I am actually... afraid... of that Rhino :scare:. 

Nice job! :victory:.


----------



## crimson skull (Aug 3, 2008)

Holy crap they look great !k:k:
+rep


----------



## bl0203 (Nov 10, 2007)

Okay battle damage and base coat are finally finished. I sprayed a satin protective coat over the model to protect it from the next stage of weathering. Additionaly it acts as a color filter and helps hide the decals. 

Now I'm going to attack the model with some oil washes and top it off with a dullcoat to flatten everything out. The Satin coat really provides a better base for the oil washes. From there I'll give it a dusting with the new Tamyia weathering "pastels" I bought. Enjoy, thanks for looking :victory:


----------



## 10228 (Sep 8, 2008)

This is coming along nicely, good job


----------



## bl0203 (Nov 10, 2007)

*One down one to go*

Well I finished weathering one of my rhino's, it pretty dirty but it is a tank after all. I just need a name for the banner...Have a good day


----------



## 10228 (Sep 8, 2008)

Name for the banner - "Ripper"? "Wrath"?

This really is great, I wish I could rep you


----------



## bl0203 (Nov 10, 2007)

BWLAF93 said:


> Name for the banner - "Ripper"? "Wrath"?
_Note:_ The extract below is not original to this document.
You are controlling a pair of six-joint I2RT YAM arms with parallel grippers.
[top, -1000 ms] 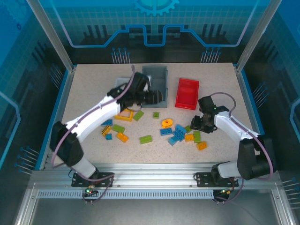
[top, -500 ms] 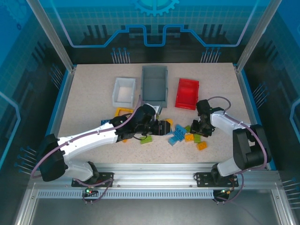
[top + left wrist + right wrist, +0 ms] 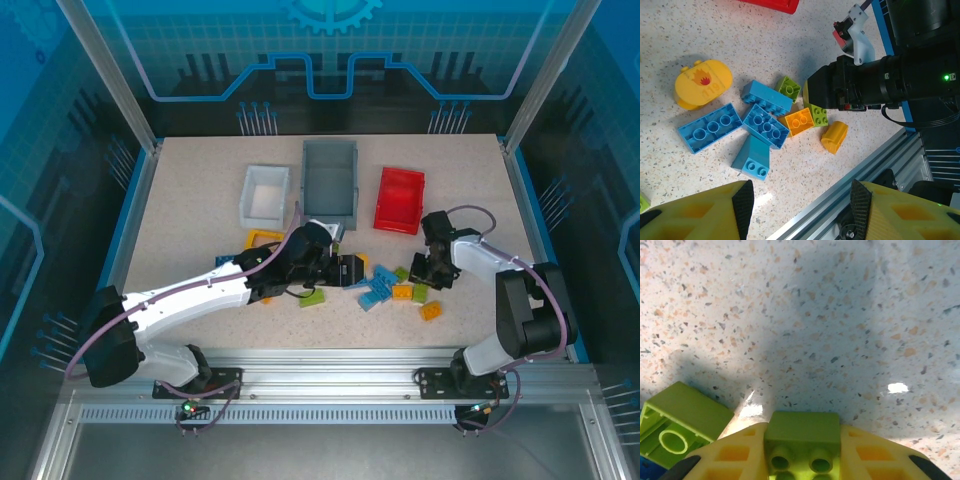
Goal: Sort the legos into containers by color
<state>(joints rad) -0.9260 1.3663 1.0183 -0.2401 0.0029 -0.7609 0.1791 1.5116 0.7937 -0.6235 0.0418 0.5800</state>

Its funny you should say Wrath, I was thinking about naming it "The Emperor's Wrath" Putting The Emperor above the banner and Wrath inside it.


----------



## 10228 (Sep 8, 2008)

I was actually just thinking that it may need a more docile name, cause it is just a rhino. Maybe "Azov"? or "Fury"?


----------



## Ebsolom Dhaark (Jun 5, 2008)

Cracking job! Looks like a proper APC with the weathering and damage:good:


----------



## Riddlecakes (Oct 13, 2008)

NOO name it Riddlecakes
Dosent that strive alot of fear into you.. Ps also look around in you house liek Altec
Lansing
Phantom
De esser
Outlaw.. ect


----------



## The Wraithlord (Jan 1, 2007)

Fantastic work. The details, the weathering, highlights, everything. Fantastic.


----------



## Gothic (May 12, 2008)

just for the rhino you defo deserve rep for these. they are really cool keep it up


----------



## bl0203 (Nov 10, 2007)

Thanks for all the comments guys, my second is almost finished then I'm off to do my Dreads and Vindy.


----------